## TASK STATEMENT
Your task is to work out how many lines in the data include the word "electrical". Reply with the number alone.

## DATA PROVIDED

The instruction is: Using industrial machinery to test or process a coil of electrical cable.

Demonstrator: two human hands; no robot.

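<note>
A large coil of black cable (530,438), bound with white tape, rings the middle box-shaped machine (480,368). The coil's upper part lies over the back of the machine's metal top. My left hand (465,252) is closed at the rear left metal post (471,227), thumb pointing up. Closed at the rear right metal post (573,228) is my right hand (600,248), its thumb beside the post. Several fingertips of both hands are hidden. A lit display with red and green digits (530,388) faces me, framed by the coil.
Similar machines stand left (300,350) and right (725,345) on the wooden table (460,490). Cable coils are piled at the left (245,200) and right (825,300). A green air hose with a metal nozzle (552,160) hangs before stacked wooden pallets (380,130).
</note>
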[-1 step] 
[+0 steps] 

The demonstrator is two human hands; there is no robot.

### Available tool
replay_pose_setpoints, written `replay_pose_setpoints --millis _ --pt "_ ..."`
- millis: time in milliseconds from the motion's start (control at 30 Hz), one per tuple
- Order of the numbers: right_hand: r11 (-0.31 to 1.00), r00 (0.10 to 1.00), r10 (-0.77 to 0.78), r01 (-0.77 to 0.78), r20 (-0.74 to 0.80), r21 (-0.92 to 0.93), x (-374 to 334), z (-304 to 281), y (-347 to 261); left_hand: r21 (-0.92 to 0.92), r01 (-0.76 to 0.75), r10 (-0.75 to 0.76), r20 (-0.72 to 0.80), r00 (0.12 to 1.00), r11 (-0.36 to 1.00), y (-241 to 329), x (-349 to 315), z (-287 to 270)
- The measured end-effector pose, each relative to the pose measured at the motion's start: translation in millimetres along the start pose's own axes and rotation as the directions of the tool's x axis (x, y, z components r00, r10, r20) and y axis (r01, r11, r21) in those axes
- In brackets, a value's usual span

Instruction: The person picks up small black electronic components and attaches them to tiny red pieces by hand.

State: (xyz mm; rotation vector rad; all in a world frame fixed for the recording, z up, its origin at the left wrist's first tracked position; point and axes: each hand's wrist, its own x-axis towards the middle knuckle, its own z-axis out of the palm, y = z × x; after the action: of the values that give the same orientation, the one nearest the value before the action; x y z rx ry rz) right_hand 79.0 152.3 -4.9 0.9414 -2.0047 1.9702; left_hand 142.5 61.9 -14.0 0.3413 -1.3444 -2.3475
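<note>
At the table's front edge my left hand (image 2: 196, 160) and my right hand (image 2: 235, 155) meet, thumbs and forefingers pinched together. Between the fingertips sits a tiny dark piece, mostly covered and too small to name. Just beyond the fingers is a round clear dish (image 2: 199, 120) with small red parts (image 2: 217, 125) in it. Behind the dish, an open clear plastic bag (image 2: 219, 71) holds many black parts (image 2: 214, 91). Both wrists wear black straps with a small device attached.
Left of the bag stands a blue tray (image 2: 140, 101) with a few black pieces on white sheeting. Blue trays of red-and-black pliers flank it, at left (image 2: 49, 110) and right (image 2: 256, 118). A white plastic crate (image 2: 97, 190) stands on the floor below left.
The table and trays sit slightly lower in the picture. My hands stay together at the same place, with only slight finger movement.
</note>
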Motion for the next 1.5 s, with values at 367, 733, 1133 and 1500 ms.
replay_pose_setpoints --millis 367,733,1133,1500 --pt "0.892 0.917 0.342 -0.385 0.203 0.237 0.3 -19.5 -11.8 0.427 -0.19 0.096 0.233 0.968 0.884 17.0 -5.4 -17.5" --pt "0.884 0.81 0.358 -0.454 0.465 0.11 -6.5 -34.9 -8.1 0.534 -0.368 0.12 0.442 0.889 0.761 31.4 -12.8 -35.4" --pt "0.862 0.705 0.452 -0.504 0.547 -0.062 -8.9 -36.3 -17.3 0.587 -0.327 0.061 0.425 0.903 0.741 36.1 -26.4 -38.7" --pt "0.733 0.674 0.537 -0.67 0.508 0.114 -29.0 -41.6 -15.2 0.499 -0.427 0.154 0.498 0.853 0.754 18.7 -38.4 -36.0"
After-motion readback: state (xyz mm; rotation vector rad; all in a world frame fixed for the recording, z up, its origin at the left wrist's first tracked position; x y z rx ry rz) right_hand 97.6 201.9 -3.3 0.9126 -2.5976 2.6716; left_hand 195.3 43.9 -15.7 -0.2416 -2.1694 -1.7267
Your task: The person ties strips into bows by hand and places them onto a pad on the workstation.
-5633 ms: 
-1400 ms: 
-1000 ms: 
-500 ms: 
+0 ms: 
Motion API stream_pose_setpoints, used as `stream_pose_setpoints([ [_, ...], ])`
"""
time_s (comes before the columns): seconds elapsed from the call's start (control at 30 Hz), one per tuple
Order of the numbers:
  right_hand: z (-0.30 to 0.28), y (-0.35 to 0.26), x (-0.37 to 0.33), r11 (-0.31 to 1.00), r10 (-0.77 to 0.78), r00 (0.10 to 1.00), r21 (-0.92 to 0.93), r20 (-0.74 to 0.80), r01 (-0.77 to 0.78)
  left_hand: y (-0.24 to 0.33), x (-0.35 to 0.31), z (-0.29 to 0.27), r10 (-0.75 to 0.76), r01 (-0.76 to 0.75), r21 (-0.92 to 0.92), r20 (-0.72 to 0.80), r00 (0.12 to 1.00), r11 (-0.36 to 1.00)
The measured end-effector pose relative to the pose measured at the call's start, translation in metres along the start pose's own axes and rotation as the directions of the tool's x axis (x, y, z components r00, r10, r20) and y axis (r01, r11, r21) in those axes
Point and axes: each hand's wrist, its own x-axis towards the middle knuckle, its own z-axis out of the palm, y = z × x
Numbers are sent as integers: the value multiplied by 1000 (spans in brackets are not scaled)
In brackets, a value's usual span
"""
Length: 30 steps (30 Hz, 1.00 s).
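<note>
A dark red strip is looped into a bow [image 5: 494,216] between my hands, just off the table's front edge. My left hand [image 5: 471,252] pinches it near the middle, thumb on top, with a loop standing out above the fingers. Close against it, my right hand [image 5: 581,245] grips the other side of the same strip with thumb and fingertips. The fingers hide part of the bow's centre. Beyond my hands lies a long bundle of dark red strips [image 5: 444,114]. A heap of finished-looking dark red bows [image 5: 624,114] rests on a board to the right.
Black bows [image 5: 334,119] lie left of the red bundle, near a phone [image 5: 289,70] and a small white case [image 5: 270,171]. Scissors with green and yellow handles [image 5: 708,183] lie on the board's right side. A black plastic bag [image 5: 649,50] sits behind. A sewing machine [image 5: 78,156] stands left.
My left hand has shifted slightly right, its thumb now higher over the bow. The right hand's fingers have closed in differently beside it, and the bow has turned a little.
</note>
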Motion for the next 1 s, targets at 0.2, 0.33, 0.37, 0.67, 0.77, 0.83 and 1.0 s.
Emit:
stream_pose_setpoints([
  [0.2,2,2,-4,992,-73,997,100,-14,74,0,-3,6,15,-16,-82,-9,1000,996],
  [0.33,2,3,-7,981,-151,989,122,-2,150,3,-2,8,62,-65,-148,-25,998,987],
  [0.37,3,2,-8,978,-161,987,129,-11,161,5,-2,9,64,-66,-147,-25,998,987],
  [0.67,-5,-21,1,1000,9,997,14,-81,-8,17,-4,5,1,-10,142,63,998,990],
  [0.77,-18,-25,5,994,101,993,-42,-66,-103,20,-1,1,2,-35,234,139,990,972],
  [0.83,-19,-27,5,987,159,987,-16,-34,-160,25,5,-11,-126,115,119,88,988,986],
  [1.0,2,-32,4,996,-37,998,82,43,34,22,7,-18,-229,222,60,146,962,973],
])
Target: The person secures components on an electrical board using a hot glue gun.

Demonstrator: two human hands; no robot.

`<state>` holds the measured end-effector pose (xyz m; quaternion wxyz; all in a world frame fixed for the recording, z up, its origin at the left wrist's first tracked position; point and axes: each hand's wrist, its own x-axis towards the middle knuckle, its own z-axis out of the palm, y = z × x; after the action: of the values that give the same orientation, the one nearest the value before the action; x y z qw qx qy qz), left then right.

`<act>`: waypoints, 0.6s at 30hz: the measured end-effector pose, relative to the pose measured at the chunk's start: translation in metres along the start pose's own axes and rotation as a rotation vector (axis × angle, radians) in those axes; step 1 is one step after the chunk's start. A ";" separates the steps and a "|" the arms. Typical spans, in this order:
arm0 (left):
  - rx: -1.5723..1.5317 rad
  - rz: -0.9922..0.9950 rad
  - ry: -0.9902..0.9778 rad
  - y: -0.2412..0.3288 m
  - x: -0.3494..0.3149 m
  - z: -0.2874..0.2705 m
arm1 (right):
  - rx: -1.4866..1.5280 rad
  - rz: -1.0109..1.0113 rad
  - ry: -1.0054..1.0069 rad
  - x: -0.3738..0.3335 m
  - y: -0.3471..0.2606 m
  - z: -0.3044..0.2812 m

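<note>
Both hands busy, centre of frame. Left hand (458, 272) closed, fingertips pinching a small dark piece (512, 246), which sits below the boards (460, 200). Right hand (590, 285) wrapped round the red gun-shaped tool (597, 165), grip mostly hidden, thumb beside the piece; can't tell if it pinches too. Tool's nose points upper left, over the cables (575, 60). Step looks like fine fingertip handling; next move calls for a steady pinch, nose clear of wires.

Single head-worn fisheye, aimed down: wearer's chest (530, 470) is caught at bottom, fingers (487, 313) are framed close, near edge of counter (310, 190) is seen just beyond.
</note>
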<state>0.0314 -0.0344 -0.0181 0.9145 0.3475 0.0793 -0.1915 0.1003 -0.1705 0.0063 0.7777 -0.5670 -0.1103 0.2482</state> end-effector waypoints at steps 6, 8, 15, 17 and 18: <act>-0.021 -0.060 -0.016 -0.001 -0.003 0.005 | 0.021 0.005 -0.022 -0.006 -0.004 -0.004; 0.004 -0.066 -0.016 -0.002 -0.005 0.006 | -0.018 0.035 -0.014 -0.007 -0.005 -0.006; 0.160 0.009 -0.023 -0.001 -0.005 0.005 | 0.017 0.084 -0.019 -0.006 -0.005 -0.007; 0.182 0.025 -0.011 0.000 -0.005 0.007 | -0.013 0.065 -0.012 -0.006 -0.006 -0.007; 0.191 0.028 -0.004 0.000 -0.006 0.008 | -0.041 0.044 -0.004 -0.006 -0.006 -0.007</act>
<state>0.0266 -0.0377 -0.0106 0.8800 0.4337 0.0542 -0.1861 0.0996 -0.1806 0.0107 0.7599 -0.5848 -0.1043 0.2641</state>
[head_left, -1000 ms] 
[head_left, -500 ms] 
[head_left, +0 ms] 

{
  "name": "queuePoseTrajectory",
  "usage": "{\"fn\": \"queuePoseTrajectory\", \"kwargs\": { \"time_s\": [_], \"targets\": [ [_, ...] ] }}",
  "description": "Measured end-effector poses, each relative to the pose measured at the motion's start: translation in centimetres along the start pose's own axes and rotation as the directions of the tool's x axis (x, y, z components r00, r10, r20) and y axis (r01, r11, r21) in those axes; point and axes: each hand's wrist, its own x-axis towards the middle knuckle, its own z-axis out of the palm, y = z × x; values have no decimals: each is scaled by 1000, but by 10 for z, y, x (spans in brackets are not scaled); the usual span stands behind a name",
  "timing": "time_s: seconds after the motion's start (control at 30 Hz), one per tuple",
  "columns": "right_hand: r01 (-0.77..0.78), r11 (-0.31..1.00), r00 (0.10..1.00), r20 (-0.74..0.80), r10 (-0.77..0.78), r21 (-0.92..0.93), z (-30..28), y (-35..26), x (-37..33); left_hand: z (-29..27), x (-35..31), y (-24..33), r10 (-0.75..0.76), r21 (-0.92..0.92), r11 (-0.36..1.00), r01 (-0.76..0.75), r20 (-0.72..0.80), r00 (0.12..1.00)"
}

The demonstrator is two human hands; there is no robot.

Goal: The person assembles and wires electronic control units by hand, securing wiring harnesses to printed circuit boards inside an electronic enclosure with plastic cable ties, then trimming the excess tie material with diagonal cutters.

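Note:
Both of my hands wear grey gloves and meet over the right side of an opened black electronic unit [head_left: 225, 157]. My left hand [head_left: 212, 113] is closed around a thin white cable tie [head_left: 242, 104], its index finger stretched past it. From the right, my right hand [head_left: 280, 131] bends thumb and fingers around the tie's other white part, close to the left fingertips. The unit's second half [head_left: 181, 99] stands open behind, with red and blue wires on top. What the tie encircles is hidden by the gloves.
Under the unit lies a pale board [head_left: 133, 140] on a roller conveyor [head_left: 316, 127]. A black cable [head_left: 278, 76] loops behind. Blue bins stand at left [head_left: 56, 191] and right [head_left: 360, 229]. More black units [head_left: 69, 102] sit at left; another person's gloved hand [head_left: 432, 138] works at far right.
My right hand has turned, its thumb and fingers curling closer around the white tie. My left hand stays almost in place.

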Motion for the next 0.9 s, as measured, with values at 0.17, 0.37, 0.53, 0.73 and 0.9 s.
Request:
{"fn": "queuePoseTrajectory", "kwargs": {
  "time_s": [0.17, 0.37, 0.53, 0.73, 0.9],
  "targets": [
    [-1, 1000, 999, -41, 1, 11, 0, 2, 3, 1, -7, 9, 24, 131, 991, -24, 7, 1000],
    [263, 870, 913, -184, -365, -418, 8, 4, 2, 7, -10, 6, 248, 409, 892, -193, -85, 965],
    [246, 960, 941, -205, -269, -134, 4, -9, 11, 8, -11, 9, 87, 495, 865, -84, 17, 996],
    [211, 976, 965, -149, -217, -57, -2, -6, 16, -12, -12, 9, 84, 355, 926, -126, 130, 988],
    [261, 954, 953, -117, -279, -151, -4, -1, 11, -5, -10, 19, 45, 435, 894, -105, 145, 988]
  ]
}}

## RESPONSE AREA
2